Every model on AI Models Map receives a composite score from 0 to 100, computed from six weighted dimensions. The score is designed to be transparent, reproducible, and useful for real-world model selection. No black boxes, no pay-to-rank.
331+
Models scored
51+
Providers tracked
25
Free models
Hourly
Refresh cadence
Each model's final score is a weighted sum of six normalized dimensions. Every dimension is scored 0–100 independently, then multiplied by its weight to produce the composite. Here is the breakdown:
Measures the breadth of a model's feature set: vision, function calling, streaming, JSON mode, reasoning, web search, and image output. Models with more capabilities score higher.

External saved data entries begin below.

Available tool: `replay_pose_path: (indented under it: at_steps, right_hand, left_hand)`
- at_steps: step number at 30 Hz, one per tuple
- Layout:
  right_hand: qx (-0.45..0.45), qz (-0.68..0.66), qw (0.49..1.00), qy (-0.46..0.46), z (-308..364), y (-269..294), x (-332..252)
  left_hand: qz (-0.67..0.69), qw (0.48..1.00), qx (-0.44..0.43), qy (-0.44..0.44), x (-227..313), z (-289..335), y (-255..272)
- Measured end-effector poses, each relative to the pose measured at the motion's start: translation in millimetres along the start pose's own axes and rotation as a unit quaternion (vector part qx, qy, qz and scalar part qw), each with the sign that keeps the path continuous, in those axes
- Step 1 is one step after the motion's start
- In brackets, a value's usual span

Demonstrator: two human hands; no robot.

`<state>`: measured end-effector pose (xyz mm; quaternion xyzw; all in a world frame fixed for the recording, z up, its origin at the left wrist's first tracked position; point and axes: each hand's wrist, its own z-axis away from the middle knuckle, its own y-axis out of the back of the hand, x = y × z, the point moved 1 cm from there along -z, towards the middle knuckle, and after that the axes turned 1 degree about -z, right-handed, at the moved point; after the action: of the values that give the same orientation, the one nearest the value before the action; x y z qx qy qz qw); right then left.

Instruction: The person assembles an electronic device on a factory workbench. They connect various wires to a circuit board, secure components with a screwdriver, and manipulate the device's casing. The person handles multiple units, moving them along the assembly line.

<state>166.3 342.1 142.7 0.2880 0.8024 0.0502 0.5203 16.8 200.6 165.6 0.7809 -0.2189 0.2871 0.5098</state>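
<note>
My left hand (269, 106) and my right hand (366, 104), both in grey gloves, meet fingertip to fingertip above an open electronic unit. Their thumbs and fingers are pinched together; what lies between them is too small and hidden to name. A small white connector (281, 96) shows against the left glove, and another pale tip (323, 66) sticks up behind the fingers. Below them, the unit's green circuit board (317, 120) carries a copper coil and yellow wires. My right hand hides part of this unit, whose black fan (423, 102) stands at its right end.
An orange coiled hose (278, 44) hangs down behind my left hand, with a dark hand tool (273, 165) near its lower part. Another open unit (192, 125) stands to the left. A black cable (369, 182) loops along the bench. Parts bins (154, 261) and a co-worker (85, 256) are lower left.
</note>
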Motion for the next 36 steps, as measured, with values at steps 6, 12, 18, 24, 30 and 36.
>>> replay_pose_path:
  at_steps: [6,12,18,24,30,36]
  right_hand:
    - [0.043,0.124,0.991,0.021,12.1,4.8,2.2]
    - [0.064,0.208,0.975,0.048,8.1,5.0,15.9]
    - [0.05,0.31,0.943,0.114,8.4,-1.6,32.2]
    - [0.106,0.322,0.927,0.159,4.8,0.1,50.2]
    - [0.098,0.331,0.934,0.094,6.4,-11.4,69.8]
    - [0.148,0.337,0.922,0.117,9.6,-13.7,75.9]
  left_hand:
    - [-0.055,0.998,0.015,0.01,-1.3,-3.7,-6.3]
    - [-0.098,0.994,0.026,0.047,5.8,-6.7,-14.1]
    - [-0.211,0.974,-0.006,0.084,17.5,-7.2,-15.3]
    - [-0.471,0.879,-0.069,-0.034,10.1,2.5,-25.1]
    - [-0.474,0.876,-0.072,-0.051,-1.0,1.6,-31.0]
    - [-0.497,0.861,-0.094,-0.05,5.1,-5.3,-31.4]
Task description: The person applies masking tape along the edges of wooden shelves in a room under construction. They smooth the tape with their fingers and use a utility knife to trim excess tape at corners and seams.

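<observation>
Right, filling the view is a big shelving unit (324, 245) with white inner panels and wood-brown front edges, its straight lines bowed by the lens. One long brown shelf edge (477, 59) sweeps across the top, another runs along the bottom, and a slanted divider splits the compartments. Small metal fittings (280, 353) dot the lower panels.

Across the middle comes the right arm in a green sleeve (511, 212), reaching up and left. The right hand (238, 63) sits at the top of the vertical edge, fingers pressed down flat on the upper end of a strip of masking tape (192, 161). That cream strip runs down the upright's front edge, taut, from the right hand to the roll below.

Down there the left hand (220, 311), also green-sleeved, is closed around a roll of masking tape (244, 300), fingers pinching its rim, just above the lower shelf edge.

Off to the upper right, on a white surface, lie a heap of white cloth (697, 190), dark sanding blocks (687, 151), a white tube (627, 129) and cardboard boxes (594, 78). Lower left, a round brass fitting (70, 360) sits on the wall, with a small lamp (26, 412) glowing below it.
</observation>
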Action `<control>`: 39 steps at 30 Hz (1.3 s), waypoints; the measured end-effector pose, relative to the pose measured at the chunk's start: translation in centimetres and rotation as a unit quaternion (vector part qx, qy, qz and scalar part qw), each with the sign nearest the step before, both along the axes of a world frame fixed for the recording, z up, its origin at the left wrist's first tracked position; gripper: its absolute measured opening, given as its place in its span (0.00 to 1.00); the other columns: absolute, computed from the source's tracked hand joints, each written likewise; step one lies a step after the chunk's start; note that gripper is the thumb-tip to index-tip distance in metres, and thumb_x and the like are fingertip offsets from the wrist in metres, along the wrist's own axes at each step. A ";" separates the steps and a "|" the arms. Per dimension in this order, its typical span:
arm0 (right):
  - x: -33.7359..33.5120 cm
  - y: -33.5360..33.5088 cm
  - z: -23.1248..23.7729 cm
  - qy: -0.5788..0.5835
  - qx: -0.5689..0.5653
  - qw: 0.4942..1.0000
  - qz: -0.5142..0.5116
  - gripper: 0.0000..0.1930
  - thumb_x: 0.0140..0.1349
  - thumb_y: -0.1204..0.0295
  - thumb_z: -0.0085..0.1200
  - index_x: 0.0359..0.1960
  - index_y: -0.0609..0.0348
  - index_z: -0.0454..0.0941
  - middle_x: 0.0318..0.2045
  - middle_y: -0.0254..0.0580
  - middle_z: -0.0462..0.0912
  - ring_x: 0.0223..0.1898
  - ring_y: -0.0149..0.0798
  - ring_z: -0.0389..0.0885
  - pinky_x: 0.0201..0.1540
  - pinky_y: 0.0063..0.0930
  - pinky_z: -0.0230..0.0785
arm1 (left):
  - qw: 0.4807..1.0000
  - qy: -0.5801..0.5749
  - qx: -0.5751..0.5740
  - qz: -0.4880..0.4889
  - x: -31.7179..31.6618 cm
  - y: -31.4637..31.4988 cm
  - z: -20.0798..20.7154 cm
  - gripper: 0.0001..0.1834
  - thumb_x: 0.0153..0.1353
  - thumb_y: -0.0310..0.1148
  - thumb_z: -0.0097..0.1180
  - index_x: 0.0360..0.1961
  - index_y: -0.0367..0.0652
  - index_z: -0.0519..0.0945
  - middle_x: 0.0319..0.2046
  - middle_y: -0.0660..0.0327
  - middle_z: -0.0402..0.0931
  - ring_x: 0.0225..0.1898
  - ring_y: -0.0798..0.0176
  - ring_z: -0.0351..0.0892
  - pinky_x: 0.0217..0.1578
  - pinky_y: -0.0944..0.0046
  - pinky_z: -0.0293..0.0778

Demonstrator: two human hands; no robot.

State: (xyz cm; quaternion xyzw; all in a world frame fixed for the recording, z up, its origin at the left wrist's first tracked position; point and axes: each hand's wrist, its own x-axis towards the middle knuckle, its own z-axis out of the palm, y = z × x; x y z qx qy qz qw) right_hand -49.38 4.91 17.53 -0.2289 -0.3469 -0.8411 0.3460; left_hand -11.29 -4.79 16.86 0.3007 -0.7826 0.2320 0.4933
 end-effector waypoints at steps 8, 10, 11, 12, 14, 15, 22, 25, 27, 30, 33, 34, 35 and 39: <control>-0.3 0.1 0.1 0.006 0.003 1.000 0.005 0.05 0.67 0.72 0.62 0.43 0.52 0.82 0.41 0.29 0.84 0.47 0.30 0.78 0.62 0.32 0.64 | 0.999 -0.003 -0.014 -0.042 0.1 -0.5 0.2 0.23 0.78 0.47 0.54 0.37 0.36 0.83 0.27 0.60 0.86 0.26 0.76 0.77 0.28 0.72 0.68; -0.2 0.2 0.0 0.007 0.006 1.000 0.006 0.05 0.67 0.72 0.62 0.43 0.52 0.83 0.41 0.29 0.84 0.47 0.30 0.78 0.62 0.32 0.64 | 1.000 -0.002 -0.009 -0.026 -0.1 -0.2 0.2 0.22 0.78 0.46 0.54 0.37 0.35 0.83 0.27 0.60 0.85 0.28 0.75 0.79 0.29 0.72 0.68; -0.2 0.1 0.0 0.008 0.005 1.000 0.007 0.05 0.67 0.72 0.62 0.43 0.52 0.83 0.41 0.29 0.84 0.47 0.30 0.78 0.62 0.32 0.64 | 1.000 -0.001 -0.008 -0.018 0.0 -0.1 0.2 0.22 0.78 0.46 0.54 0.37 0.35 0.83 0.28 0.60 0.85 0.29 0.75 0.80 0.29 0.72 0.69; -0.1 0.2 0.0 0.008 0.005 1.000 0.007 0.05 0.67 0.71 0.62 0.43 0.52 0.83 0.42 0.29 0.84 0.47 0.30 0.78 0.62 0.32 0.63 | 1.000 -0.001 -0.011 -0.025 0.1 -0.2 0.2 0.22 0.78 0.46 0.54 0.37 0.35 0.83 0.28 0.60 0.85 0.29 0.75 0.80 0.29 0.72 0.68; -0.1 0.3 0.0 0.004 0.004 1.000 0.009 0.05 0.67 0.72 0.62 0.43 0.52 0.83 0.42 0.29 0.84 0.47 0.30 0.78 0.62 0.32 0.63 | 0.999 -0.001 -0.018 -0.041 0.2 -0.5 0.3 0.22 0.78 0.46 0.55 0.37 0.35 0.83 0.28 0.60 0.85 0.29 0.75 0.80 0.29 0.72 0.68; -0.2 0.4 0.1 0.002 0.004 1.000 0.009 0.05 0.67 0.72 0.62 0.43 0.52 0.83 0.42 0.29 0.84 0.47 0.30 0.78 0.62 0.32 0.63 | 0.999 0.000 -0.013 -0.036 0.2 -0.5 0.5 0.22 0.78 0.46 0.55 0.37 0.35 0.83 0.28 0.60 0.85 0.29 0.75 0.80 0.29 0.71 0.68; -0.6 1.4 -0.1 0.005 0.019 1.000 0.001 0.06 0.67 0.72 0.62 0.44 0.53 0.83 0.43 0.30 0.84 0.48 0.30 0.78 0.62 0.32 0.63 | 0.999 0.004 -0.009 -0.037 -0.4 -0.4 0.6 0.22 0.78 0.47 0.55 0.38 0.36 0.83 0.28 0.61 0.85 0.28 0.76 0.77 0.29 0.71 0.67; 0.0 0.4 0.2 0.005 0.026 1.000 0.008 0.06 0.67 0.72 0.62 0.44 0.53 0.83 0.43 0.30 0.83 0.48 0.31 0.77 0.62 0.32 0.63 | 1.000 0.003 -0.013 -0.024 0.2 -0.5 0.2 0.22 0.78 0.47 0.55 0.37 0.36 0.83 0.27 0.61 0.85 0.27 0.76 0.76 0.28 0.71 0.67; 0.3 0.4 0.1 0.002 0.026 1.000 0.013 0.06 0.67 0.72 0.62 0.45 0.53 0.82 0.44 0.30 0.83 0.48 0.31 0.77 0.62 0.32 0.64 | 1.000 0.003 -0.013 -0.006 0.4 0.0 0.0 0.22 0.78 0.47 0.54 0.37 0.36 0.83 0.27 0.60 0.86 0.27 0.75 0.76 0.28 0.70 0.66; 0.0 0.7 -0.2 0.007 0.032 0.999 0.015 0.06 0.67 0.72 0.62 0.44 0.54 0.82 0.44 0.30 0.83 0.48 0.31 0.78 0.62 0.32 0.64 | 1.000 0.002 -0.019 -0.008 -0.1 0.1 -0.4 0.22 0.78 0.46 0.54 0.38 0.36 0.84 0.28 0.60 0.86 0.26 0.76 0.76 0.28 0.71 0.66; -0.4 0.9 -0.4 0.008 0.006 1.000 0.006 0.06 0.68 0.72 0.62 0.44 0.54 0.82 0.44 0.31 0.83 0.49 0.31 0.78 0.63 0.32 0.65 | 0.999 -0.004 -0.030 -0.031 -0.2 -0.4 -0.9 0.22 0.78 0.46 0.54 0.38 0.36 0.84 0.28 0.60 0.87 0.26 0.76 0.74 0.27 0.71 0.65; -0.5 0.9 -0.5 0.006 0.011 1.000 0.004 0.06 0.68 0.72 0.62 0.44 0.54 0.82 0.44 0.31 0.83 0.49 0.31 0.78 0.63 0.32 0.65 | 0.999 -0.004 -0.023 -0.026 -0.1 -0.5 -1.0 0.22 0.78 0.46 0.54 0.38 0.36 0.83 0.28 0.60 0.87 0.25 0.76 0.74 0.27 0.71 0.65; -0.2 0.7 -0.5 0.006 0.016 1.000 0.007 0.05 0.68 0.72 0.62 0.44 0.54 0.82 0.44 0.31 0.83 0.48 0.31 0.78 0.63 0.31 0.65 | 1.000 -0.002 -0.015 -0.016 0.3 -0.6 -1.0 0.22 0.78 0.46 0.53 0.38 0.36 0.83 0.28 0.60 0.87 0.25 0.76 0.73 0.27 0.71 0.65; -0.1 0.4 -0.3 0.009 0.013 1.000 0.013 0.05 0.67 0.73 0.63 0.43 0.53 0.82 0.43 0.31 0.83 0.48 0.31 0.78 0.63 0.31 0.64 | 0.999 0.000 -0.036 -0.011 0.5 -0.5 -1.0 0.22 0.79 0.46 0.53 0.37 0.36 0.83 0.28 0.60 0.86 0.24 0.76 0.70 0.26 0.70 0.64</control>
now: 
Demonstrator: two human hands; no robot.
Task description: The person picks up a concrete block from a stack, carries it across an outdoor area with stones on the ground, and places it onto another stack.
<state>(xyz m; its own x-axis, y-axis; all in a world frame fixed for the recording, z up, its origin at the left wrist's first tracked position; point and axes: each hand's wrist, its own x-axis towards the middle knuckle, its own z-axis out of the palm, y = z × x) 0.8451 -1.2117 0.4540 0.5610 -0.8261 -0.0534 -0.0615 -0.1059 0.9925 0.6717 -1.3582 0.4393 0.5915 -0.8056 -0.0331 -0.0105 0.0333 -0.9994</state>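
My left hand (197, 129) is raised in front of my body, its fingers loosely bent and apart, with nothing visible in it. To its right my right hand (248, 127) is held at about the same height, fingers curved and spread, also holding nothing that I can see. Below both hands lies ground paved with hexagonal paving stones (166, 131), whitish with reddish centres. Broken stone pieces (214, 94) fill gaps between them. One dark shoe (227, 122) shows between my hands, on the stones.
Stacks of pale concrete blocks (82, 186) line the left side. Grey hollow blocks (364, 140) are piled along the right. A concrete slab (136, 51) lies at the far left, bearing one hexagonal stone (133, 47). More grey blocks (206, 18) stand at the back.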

Evaluates cost efficiency based on input and output token pricing. Free models score highest; expensive models are penalized. Reflects real API pricing from OpenRouter.
Scores the model's context window size relative to the field. Larger context windows enable processing of longer documents, entire codebases, and complex multi-turn conversations.
Rewards recently released models. Newer models benefit from the latest research and training techniques. This signal decays over time, reflecting the fast pace of AI development.
Measures maximum output token length. Models that can generate longer responses score higher, which matters for code generation, long-form content, and detailed analysis tasks.
Assesses multimodal flexibility by counting supported input and output modalities. Models that handle text, images, audio, and video across both directions score highest.
All model data is sourced from the OpenRouter API, which aggregates models from 51+ providers including OpenAI, Anthropic, Google, Meta, Mistral, DeepSeek, and more.
A cron job fetches updated model data every hour. New models, pricing changes, and capability updates are reflected within the next cycle.
Coverage spans coding models, image generation, video generation, and multimodal models. 155 are open source and 25 are free to use.
Each model is scored on its canonical capabilities and best available pricing. Duplicate listings across providers are deduplicated to the most competitive offering.
Performance scores incorporate results from established AI benchmarks. Each benchmark tests a different dimension of model intelligence, from general knowledge to specialized coding and reasoning tasks.
Massive Multitask Language Understanding - tests knowledge across 57 subjects from STEM to humanities.
Code generation benchmark measuring functional correctness of synthesized programs from docstrings.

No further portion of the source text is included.